Mudflat magic is inherited, and with each generation the magic weakens. Or sometimes the magic remains powerful but the brain that controls it is weaker.
GUARD DOG?
Seattle is a city of back alleys in the old neighborhoods. As I am usually traveling on foot, running to a bus stop, they are my freeways, shortcuts uncluttered with car traffic. This alley was in a small commercial district, behind office buildings, the short type that have realtors and hair dressers on the first floor and accountants and dentists on the second.
As this was Sunday, the alley was empty of people. Just the usual dumpsters. A couple of old cars pulled up tight against the concrete block walls. Flowering weeds pushing out of the cracks in the blacktop.
At the far exit, a BMW stood at the curb. It was parked, all right, and not actually moving, but somehow a BMW never quite looks stopped or parked. It always looks like a criminal about to make a dash for it. Or is my opinion of a BMW distorted because I know who owns one?
Between tinted windows and normal light glare, I couldn't see who was in it, although I could see the shadow shape of a head. I knew Darryl Decko’s car way too well. If he was sitting at the curb, I didn’t want to go running past. For me, the Decko brothers are bad news.
Darryl is the one with money, always in some hotshot job somewhere. Rock is the one with the magic, not a lot, but enough to get himself in trouble. The deal is this. Like me, the Deckos grew up in Mudflat, a neighborhood in Seattle where old magic lives, trailing its way through the Mudflat families like a hopscotch game, making one kid a witch, another a ghost-talker, and then it would skip a generation and a grandchild would suddenly turn out to be a spellcaster. The magic keeps trailing, getting a little weaker as it drifts down through the families’ gene pools.
I inherited a bit, not much, just enough to make me a painfully accurate fortuneteller, which also makes me a target for Darryl Decko who would like me to forecast stuff he can make bets on. That’s forbidden for a whole lot of reasons, none of which matter here, except that you’ll understand now why I avoid him. Larceny is his hobby.
What keeps either of the Decko boys out of jail is a puzzle.
I slowed, then came to a standstill, waiting for that BMW to pull away. That’s when I noticed the open back door in a two-story cement block building. Okay, I noticed it because it wasn’t simply open, it was shredded, hanging sideways on broken hinges,
The younger Decko, Rock, is a smash wizard, the only one in the city because smash wizards are territorial and competitors disappear. His skill is limited. Rock isn't the brightest bulb, but he has that smash thing down pat, all except the self-control part. He can hit a board with the side of his hand and the board doesn’t just break in two, the way some athletes do it, it actually disintegrates into a million pieces.
If he hits a door too hard, it ends up looking like the door in front of me.

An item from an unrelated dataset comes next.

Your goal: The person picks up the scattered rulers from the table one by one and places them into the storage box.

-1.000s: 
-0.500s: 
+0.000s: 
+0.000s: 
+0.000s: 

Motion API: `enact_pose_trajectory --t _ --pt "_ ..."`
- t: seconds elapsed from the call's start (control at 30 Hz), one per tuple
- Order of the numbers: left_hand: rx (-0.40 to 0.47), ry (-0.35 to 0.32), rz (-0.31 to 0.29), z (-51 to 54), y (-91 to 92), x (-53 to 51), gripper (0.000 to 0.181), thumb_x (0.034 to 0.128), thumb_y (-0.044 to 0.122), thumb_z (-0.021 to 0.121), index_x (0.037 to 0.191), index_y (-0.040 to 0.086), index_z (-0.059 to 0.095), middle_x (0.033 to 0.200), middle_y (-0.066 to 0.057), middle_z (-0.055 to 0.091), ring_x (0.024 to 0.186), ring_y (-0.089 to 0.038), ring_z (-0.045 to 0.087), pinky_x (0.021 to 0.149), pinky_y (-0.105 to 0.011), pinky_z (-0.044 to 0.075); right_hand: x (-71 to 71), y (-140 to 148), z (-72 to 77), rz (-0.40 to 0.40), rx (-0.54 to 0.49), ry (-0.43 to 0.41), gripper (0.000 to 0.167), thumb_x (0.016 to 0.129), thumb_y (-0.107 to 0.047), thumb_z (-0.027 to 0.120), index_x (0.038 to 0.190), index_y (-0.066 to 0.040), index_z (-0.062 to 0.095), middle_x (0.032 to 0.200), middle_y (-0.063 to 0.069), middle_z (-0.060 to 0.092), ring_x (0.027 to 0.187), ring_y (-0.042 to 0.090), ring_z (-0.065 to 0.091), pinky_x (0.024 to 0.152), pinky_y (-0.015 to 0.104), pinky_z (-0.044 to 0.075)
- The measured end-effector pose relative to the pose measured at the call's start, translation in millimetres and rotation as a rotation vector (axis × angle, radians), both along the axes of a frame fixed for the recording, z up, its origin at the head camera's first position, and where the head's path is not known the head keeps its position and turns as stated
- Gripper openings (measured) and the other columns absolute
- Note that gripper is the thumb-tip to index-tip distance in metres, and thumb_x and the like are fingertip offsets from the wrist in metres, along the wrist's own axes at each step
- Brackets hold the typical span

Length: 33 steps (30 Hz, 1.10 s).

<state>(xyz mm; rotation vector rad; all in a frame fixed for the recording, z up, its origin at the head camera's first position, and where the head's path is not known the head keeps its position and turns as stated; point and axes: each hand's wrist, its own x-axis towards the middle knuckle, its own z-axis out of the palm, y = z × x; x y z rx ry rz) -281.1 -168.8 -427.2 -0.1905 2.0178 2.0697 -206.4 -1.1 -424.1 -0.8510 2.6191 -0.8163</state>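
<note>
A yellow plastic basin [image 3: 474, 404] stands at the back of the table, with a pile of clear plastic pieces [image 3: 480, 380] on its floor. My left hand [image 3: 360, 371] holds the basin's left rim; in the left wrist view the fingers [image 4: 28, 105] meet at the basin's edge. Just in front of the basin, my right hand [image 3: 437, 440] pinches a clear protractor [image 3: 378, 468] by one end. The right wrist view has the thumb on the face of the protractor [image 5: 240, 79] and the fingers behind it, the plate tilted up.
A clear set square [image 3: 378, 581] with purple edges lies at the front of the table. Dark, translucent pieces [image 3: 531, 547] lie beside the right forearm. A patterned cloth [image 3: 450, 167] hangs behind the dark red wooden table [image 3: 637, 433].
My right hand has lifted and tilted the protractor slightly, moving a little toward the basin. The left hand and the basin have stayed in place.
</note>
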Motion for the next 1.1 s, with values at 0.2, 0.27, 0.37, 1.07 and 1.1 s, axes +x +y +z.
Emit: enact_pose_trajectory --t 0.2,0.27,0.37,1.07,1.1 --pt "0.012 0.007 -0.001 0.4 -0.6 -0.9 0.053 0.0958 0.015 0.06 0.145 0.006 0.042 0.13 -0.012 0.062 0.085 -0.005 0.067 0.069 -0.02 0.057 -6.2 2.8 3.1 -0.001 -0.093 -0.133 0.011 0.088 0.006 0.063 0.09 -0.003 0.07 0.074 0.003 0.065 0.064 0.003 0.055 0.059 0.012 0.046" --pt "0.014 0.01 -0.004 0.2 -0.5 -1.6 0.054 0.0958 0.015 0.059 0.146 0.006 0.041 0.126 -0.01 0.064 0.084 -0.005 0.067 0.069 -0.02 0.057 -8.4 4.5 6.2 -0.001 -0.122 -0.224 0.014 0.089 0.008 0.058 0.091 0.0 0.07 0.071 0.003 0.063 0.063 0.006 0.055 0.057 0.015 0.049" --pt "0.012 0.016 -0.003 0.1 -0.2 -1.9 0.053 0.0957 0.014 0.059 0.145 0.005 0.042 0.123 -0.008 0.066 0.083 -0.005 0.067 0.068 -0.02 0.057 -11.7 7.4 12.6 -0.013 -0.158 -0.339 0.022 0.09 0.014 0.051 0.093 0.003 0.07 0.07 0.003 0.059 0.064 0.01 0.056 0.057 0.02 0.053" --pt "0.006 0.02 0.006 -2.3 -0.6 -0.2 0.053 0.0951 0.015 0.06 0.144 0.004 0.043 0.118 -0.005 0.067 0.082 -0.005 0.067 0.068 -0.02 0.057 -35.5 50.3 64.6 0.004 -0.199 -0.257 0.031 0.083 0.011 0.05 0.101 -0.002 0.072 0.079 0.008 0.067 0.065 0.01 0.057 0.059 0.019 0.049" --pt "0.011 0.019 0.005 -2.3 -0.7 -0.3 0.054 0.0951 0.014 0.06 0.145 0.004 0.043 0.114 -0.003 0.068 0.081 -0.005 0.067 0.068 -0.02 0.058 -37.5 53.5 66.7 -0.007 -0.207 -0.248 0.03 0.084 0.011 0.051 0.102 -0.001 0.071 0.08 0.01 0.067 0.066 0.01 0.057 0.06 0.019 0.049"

Decko car in the alley, Decko damage to a building, gee, I didn’t need to be a fortuneteller to figure out that the two were connected. As Rock wasn’t the brother who scared me, I went to the broken door and took a step inside to a short, dark hallway that faced two more doors, one intact, the other not.
Something exploded, not fire cracker size. Major. It sounded like somebody’d been lugging a refrigerator up a staircase and it got away from them and went crashing. If the building were twenty stories taller, the crash could even be a broken elevator cable.
“Rock?” I called softly. When I didn’t get an answer, I shouted. “Rock? Hey, Rock, you in here?”
Have I mentioned that seven years ago, when I was sixteen, I dated Rock Decko?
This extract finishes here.